Work to complete:
Copy out again, unchanged, the listing below from the line that has "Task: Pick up" through the line that has "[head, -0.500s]".

Data block:

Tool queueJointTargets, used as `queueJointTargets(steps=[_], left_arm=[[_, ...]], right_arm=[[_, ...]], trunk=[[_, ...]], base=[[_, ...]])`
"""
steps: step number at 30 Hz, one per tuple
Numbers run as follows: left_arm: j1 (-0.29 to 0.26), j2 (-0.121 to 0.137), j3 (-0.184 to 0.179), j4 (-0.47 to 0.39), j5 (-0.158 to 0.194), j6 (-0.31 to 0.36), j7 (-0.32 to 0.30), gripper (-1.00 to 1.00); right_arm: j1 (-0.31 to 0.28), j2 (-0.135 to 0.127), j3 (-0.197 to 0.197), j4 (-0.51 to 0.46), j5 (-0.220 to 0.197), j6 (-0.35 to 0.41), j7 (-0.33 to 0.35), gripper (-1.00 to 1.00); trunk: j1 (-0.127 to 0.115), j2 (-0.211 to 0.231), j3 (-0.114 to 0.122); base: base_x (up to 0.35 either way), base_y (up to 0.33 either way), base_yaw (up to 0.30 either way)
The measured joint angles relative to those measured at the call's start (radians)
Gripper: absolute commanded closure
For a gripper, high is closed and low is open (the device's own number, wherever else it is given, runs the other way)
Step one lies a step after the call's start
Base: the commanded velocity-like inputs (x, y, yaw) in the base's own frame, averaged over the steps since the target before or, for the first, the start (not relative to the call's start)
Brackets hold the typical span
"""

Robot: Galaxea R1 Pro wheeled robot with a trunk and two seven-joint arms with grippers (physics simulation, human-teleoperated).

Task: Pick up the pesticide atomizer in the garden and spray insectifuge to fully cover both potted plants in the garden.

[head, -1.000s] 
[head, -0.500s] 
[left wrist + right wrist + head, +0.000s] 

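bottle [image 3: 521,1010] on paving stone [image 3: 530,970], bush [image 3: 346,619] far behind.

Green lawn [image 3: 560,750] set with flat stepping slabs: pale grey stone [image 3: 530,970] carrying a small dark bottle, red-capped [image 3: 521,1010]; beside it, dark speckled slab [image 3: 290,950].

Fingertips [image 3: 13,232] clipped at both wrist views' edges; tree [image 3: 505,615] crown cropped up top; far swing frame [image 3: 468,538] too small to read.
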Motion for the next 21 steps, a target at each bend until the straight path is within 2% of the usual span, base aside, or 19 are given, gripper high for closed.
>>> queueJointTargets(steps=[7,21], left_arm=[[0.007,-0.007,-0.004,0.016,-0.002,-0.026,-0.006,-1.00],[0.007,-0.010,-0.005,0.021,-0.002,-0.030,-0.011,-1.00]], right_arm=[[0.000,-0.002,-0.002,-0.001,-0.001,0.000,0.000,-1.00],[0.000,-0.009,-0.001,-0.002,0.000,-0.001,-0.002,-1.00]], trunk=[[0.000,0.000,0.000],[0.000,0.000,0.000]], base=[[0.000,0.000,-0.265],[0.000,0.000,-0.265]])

Task solution:
Task: Pick up the pesticide atomizer in the garden and spray insectifuge to fully cover both potted plants in the garden.

[head, -1.000s] 
[head, -0.500s] 

Nothing more is required for this exercise.